A fight broke out late in the second period after Dallas’ Jamie Benn ran Vancouver’s Quinn Hughes into the end boards.
Canucks defenceman Luke Schenn took exception to the play and dropped the gloves with Benn. Both players got blows in before Schenn tossed Benn to the ice.
Benn and Schenn were teammates for one season in their junior days, with the WHL’s Kelowna Rockets during the 2007-08 season.
They likely would have been teammates for a second season, during Kelowna’s championship 2008-09 season. However, Schenn was drafted by Toronto fifth overall in 2008, and he beat the odds by making the Maple Leafs’ roster as an 18-year-old.

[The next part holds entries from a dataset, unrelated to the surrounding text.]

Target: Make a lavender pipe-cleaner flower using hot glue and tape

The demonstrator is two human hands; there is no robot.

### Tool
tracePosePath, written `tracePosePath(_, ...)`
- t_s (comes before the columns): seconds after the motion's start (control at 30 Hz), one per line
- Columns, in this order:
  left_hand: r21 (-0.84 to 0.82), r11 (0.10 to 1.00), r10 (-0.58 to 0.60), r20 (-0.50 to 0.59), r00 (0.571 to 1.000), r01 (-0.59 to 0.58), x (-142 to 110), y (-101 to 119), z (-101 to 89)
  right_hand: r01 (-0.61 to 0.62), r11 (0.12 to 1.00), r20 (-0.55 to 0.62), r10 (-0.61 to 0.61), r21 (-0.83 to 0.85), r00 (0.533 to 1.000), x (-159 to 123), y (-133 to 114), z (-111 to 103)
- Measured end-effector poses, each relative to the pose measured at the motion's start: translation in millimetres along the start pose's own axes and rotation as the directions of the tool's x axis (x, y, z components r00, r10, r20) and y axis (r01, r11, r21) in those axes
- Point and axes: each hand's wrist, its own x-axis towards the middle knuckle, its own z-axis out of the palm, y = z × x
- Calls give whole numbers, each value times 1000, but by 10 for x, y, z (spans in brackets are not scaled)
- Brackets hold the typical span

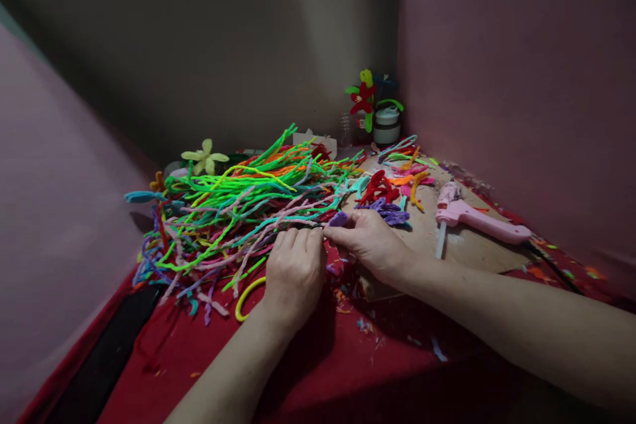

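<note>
My right hand [370, 242] is closed in a pinch, with a small purple pipe-cleaner loop [338, 219] standing up at its fingertips. Close beside it, my left hand [298, 268] has its fingers curled together; what they hold is hidden behind the knuckles. The two hands meet at the fingertips. Just left of my left wrist a yellow loop [243, 305] shows, partly covered, and I cannot tell what it belongs to. Purple bent pipe-cleaner pieces [390, 212] lie right behind my right hand, beside a red bundle [378, 189].
A large heap of coloured pipe cleaners [258, 182] spreads at the left. A pink glue gun [477, 220] rests on a brown board [472, 255] at the right. Pipe-cleaner flowers [364, 98] and a lidded jar [386, 126] stand at the back. Scraps litter the red cloth [348, 371].
</note>
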Motion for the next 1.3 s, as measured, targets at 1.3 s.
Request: tracePosePath(1.3,-614,-187,-89,788,609,767,77,61,-224,30,996,-70,-24,86,997,56,-1,-51)
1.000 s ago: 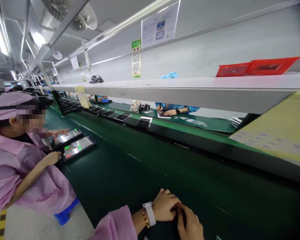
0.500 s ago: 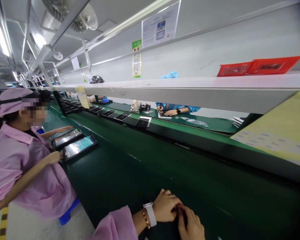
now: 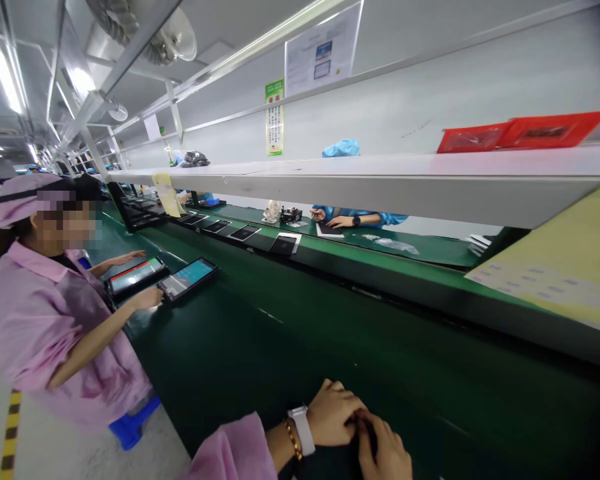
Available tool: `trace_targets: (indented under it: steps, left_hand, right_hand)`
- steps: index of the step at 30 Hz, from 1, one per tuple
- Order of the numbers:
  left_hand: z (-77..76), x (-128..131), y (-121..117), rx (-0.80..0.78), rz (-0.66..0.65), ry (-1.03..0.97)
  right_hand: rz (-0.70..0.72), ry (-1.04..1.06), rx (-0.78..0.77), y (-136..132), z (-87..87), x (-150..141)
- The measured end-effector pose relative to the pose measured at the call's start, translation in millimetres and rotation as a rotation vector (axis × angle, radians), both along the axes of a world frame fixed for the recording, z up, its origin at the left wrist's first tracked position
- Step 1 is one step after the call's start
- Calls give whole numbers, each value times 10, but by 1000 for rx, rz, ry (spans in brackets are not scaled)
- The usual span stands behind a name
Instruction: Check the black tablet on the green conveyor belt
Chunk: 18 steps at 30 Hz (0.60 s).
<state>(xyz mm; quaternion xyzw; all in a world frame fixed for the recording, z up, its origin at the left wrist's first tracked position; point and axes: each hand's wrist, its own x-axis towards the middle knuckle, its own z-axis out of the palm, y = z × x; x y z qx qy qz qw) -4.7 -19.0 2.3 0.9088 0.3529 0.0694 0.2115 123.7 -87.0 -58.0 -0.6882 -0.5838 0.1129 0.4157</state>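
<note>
Left hand (image 3: 333, 415) against right hand (image 3: 387, 453) (green tabletop (image 3: 260, 363) beneath).

Left hand (image 3: 336, 415) and right hand (image 3: 386, 448): touching, five o'clock. Two tablets (image 3: 187, 279): near nine o'clock. Red trays (image 3: 550, 133): two o'clock.

Two red trays (image 3: 587, 125) sit side by side toward the right of the white shelf (image 3: 380, 164); a dark, shiny bundle (image 3: 196, 159) lies farther left (contents unclear). Above the shelf: printed sheet (image 3: 305, 60), green-edged poster (image 3: 275, 117). Lower left: blue stool (image 3: 129, 430), striped floor tape (image 3: 11, 430).
</note>
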Motion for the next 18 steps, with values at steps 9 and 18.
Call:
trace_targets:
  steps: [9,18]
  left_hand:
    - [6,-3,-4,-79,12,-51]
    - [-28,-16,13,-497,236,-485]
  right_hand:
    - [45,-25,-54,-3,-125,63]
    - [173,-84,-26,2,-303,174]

Kelowna’s roster in 2008-09 included Benn plus NHLers Tyler Myers, Mikael Backlund and Tyson Barrie. The Rockets lost in the Memorial Cup final, 4-1, to the Windsor Spitfires, who were led by Taylor Hall and Ryan Ellis.
On Monday, Vancouver’s lead jumped to 4-2 midway through the second when Dickinson scored against his former team.
A prolonged period of pressure in front of the Stars’ net ended when the centre tipped in a long blast by Boeser at the 10:33 mark.
Dallas dealt Dickinson to Vancouver ahead of the Seattle Kraken expansion draft last summer. He went on to sign a three-year, US$7.95-million deal with the Canucks.
Oettinger got the hook after Dickinson’s goal and Wedgewood took his place in net.
Oettinger let in a few bad goals on Monday, but the team has faith in him, said Stars coach Rick Bowness.
“It’s up to the rest of the guys to battle back and give them some run support and we didn’t do that,” he said. “A power-play goal, a short-handed goal and that’s all we got. Your goalie gives up a bad goal, try to bail him out.”
The Canucks got their first power play of the game after Tyler Seguin was called for holding early in the second period, but it was the Stars who found the back of the net.
Pettersson bobbled a puck along the boards and Hintz beat him to it, sprinting away for a breakaway and snapping a shot past Demko to make it 3-2 with his second of the game.
A goal early in the middle frame added to Vancouver’s cushion.
Dickinson used a feather pass to spring Pettersson and Boeser for a two-on-one break, and Pettersson appeared poised to shoot until the last moment when he sent a pass to Boeser.
The right-winger dropped to one knee as he ripped a one-timer past Oettinger for his 20th goal of the season. Boeser was playing his first game since April 3 after missing three in a row with an upper-body injury.
A heads-up play from forward Sheldon Dries put the Canucks up 2-1 midway through the opening frame.
He dished a short pass to Pettersson from behind the net and the Swedish star wasted no time putting a backhanded shot between Oettinger and the post.
Hintz knotted the score at 1-1 with a power-play goal after Boeser was called for cross-checking Ryan Suter in the neutral zone.
The Canucks turned over the puck along the boards and Joe Pavelski sent it to Hintz as he streaked into the slot. Hintz picked his spot and fired a wrist shot into the top corner of the net at the 8:12 mark.
Just 44 seconds earlier, Garland opened the scoring with a slapshot from the far side of the faceoff circle. The left-winger has points in six straight games, with three goals and five assists across the stretch.
Monday marked the first half of a back-to-back for the Canucks, who’ll close out a five-game homestand on Tuesday when they host the Ottawa Senators. The Stars take on the Oilers in Edmonton on Wednesday.
Notes: Alex Chiasson was a late scratch for the Canucks with a non-COVID illness. The right-winger took the warm-up but was replaced in the lineup by Nic Petan…. Stars defenceman Esa Lindell also missed the game with a non-COVID illness…. Vancouver was without captain Bo Horvat. He’ll be out at least two weeks after suffering a lower-body injury against the Coyotes on Thursday.